ABOUT THIS TASK
Output the data below exactly.

DATA
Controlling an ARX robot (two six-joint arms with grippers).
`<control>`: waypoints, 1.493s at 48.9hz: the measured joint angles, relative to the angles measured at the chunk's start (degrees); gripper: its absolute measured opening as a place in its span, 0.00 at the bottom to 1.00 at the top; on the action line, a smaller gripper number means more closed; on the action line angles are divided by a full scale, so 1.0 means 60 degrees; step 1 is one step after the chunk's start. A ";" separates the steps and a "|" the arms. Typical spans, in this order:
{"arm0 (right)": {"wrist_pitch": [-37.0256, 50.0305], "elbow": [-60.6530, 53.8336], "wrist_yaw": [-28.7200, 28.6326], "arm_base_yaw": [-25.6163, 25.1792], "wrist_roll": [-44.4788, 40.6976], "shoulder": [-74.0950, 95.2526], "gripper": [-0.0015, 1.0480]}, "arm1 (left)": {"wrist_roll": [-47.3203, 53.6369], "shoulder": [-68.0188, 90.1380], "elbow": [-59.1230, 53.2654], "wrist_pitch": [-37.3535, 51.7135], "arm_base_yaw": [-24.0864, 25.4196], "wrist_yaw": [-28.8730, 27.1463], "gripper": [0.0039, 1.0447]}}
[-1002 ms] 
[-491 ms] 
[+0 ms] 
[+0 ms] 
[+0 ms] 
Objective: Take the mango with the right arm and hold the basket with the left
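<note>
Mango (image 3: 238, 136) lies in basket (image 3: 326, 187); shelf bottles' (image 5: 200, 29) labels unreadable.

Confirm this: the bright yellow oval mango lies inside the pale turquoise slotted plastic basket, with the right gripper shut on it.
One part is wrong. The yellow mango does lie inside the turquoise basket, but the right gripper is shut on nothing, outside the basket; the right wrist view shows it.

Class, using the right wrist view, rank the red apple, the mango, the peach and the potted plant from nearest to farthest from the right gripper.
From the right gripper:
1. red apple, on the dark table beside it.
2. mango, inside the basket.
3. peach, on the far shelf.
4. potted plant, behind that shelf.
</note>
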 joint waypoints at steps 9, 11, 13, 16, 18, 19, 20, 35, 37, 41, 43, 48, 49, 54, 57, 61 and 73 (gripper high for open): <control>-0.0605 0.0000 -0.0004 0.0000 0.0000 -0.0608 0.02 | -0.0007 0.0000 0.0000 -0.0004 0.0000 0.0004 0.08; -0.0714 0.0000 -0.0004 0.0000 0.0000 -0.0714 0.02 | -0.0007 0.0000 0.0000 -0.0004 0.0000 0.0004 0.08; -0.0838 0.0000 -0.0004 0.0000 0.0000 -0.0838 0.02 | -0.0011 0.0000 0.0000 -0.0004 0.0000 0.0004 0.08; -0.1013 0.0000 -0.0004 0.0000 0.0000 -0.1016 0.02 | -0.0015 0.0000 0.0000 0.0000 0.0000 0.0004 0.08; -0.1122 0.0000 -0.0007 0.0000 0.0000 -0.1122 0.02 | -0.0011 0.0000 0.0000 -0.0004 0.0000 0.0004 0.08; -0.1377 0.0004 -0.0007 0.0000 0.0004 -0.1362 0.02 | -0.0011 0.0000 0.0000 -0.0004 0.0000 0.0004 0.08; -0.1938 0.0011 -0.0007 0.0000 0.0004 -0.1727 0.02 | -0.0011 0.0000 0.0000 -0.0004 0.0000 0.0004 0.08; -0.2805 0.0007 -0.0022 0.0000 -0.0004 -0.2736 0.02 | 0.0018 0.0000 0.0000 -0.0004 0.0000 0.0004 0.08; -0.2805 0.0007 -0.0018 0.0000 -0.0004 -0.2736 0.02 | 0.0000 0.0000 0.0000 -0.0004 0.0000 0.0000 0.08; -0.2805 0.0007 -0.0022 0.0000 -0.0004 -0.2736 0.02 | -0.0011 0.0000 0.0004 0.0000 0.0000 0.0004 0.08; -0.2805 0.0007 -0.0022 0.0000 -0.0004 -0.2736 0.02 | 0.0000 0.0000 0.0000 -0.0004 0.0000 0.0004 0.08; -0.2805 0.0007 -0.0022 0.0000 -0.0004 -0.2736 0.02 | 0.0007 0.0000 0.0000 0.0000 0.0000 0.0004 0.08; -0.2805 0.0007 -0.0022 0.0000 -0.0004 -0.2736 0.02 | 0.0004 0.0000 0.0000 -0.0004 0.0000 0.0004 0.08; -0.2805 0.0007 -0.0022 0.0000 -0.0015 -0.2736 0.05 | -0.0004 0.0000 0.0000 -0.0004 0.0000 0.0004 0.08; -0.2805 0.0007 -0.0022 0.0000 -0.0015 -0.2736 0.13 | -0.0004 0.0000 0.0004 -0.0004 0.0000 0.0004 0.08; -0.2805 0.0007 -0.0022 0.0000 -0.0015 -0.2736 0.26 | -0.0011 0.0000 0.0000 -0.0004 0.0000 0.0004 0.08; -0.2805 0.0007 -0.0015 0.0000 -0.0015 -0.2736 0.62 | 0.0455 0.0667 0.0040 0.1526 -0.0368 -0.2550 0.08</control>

FINISHED EXERCISE
Controlling an ARX robot (two six-joint arms with grippers).
`<control>`: waypoints, 1.493s at 48.9hz: the measured joint angles, relative to the angles measured at the chunk's start (degrees); gripper: its absolute measured opening as a place in its span, 0.00 at the bottom to 1.00 at the top; on the action line, a smaller gripper number means more closed; on the action line angles are divided by a full scale, so 1.0 means 60 degrees; step 1 is one step after the chunk's start. A ";" separates the steps and a "|" the arms. Typical spans, in this order:
{"arm0 (right)": {"wrist_pitch": [-37.0256, 50.0305], "elbow": [-60.6530, 53.8336], "wrist_yaw": [-28.7200, 28.6326], "arm_base_yaw": [-25.6163, 25.1792], "wrist_roll": [-44.4788, 40.6976], "shoulder": [-74.0950, 95.2526], "gripper": [-0.0015, 1.0480]}, "arm1 (left)": {"wrist_roll": [-47.3203, 53.6369], "shoulder": [-68.0188, 90.1380], "elbow": [-59.1230, 53.2654], "wrist_pitch": [-37.3535, 51.7135], "arm_base_yaw": [-24.0864, 25.4196], "wrist_yaw": [-28.8730, 27.1463], "gripper": [0.0039, 1.0447]}}
[-1002 ms] 
[-491 ms] 
[+0 ms] 
[+0 ms] 
[+0 ms] 
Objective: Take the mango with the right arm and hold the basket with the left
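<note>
Mango (image 3: 238, 136) lies in basket (image 3: 326, 187); shelf bottles' (image 5: 200, 29) labels unreadable.

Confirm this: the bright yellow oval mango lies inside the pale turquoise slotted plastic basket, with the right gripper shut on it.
One part is wrong. The yellow mango does lie inside the turquoise basket, but the right gripper is shut on nothing, outside the basket; the right wrist view shows it.

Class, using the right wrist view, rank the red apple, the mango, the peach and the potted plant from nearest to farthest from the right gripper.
From the right gripper:
1. red apple, on the dark table beside it.
2. mango, inside the basket.
3. peach, on the far shelf.
4. potted plant, behind that shelf.
</note>
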 joint waypoints at steps 9, 11, 13, 16, 18, 19, 20, 35, 37, 41, 43, 48, 49, 54, 57, 61 and 73 (gripper high for open): <control>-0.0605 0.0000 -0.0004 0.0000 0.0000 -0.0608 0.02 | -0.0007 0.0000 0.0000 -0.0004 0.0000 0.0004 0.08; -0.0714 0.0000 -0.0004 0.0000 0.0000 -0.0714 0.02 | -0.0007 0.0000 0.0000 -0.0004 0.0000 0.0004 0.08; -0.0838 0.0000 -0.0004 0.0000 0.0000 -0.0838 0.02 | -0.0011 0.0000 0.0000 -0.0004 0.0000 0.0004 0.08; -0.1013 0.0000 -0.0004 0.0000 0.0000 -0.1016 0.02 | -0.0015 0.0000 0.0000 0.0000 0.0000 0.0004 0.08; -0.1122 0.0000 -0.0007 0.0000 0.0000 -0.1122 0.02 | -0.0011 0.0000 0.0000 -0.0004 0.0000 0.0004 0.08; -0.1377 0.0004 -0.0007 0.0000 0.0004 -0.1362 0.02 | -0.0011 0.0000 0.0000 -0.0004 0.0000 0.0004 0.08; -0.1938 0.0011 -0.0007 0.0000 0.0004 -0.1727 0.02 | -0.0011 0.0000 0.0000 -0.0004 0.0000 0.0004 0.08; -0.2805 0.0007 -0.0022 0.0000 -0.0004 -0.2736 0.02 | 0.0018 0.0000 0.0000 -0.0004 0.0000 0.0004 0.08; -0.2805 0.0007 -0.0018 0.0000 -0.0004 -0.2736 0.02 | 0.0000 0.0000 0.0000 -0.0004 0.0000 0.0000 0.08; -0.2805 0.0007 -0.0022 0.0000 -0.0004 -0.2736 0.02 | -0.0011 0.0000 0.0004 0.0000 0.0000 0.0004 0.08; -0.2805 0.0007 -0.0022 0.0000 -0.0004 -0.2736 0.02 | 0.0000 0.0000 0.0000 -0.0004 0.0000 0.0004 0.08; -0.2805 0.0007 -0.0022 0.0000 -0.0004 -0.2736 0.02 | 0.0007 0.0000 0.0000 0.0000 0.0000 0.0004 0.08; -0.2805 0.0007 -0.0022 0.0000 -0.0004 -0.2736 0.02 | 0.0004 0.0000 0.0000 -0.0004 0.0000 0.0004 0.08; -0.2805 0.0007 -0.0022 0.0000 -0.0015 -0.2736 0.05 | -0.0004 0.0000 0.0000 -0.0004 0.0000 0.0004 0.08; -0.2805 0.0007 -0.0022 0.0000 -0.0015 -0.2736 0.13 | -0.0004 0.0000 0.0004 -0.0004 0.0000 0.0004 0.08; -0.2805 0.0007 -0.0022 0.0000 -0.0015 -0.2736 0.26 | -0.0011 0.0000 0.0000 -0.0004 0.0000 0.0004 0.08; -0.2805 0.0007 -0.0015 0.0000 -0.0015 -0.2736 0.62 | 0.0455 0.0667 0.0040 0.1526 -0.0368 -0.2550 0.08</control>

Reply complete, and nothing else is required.